Instructions to follow:
The answer must be an exact copy of the listing below.

BEGIN

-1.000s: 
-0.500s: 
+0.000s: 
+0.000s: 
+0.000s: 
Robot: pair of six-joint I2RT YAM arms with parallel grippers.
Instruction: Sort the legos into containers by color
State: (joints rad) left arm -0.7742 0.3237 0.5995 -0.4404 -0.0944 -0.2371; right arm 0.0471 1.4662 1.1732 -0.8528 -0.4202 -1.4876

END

Answer to this exercise:
-1.000s: 
-0.500s: 
+0.000s: 
+0.000s: 
+0.000s: 
Robot: pair of six-joint I2RT YAM arms with parallel grippers.
Instruction: Sort the legos into containers by color
State: (joints rad) left arm -0.7742 0.3237 0.5995 -0.4404 -0.0944 -0.2371; right arm 0.0471 1.4662 1.1732 -0.8528 -0.4202 -1.4876

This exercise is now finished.